On average, the latitude at which cosmic rays enter the atmosphere has decreased by seven degrees over the last 100 years. All of the above factors probably play some role.
I believe the following changes will occur as these changes continue:
We will experience more disruptions in long distance AC power transmission lines. A fix for this that would simultaneously upgrade transmission capacity making it possible to use higher mix of renewables would be to convert lines longer than 300km or so to DC transmission. Only long lines are subject to induction of low frequency currents that destroy transformers. Only the longer lines have significant AC power loses. And DC transmission becomes more economical than AC transmission on lines longer than 300km, so it makes sense to convert only these longer lines.
We will see a high failure rate of our satellites when they appear outside of the regions presently protected by the Earth’s magnetosphere. Already we are seeing this with satellites that go over the Southern Pacific anomaly. There are a number of steps we could take to partially mitigate this effect. We can rely more on terrestrial fiber optics and terrestrial wireless for communications. We can take steps to harden our satellites against radiation. This can include the use of special integrated circuits that have higher radiation tolerances, shielding, and equipping the satellite with it’s own magnetosphere in the form of strong superconductive magnets that deflect high energy charged particles.

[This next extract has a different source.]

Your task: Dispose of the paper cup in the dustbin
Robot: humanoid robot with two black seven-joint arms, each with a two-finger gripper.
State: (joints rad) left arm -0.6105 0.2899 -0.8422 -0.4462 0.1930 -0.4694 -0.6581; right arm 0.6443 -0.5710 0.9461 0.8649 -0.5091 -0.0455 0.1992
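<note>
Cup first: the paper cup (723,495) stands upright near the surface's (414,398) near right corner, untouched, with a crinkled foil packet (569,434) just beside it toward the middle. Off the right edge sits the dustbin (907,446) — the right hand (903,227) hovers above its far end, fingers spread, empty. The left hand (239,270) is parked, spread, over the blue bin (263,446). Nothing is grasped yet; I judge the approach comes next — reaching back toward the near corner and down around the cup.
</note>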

We can use more redundancy. One area that I feel will be particularly troublesome is the loss of global positioning satellites which we have become so dependent upon for navigation during a time when we also will not be able to depend upon a simple compass.

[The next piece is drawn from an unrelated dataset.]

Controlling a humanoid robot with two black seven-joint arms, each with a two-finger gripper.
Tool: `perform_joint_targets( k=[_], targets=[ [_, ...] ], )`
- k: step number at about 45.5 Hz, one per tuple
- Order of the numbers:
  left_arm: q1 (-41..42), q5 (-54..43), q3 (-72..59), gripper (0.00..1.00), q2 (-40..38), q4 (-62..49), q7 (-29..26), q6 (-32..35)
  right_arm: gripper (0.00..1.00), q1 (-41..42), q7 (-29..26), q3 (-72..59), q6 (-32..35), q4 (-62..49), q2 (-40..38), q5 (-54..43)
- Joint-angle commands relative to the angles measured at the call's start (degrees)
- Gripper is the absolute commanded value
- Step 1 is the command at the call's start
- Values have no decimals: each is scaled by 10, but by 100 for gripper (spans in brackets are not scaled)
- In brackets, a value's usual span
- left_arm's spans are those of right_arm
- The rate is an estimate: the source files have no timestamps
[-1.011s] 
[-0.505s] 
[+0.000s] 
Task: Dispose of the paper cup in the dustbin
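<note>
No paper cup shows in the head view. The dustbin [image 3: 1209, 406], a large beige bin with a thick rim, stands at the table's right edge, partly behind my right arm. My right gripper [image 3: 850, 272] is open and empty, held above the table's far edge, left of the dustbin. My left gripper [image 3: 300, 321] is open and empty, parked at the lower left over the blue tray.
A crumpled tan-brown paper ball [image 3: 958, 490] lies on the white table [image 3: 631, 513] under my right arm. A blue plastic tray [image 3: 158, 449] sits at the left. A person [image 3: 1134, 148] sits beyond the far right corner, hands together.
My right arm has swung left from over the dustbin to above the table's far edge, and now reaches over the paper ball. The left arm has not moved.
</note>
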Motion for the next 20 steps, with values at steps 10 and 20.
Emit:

We will see weather anomalies caused by changes in high level cloud cover and by heating of the upper atmosphere. Cosmic rays entering the atmosphere leave an ionized trial in their wake that serve as a nucleus for condensation encouraging cloud formation. Cosmic rays can also significantly heat and expand the atmosphere. These effects will alter our weather in some ways that are hard to predict.
Radio propagation will be further impacted. We will see increased absorption at lower radio frequencies limiting the range of medium wave signals, increasing atmospheric noise at these frequencies, but higher shortwave frequencies will become usable and we will see the maximum usable frequency rise into the VHF bands more frequently. The highest I have ever seen the MUF rise to was around 200 Mhz, but I expect that we will see new record high MUF’s with noticeable defraction perhaps extending all the way into the visible light portion of the spectrum.
I believe we should be preparing for these changes by fortifying our energy supplies with renewables that we can utilize without causing further problems, so that we have the ability to adapt to changes that come our way.